§ The problem
Print out every entry, keeping each line identical to the original.

§ Supplied material
• • •

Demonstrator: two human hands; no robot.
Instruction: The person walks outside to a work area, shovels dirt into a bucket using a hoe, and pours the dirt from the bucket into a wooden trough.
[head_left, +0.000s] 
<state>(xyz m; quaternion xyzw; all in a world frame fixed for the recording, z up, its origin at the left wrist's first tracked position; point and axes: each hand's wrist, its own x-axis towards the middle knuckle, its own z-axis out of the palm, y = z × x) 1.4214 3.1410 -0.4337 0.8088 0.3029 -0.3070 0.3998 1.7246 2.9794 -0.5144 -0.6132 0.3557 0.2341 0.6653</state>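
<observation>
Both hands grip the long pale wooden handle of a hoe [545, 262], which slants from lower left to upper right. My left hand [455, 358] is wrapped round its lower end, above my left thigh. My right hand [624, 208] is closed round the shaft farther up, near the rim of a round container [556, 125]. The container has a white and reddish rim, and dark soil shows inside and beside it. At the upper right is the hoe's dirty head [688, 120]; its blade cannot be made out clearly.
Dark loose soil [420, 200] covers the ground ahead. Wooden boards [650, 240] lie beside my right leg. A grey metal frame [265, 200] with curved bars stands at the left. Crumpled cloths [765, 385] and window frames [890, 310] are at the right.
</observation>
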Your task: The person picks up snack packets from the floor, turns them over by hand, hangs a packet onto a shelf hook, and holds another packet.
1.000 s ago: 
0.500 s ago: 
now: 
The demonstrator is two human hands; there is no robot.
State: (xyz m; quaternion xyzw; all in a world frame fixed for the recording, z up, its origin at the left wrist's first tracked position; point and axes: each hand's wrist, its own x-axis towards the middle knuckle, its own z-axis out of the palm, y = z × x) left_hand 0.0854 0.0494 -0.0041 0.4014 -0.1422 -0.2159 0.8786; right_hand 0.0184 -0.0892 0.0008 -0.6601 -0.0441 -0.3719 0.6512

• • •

§ Response
Demonstrator: two human hands; no robot.
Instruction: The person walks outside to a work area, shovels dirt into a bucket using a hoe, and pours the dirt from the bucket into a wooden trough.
[head_left, +0.000s] 
<state>(xyz m; quaternion xyzw; all in a world frame fixed for the recording, z up, its origin at the left wrist's first tracked position; point and axes: each hand's wrist, its own x-axis towards the middle knuckle, its own z-axis out of the palm, y = z × x) 1.4214 3.1410 -0.4337 0.8088 0.3029 -0.3070 0.3998 1.7246 2.9794 -0.5144 -0.6132 0.3557 0.2341 0.6653</state>
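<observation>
Both hands grip the long pale wooden handle of a hoe [545, 262], which slants from lower left to upper right. My left hand [455, 358] is wrapped round its lower end, above my left thigh. My right hand [624, 208] is closed round the shaft farther up, near the rim of a round container [556, 125]. The container has a white and reddish rim, and dark soil shows inside and beside it. At the upper right is the hoe's dirty head [688, 120]; its blade cannot be made out clearly.
Dark loose soil [420, 200] covers the ground ahead. Wooden boards [650, 240] lie beside my right leg. A grey metal frame [265, 200] with curved bars stands at the left. Crumpled cloths [765, 385] and window frames [890, 310] are at the right.
</observation>
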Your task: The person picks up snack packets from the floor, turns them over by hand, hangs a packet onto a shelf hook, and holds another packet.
1.000 s ago: 
0.500 s ago: 
now: 
The demonstrator is two human hands; there is no robot.
State: (xyz m; quaternion xyzw; all in a world frame fixed for the recording, z up, its origin at the left wrist's first tracked position; point and axes: each hand's wrist, its own x-axis towards the middle knuckle, its own z-axis out of the palm, y = z × x) left_hand 0.0854 0.0494 -0.0041 0.4014 -0.1422 -0.2159 0.8786; right_hand 0.0184 -0.0892 0.0008 -0.6601 -0.0441 -0.3719 0.6512

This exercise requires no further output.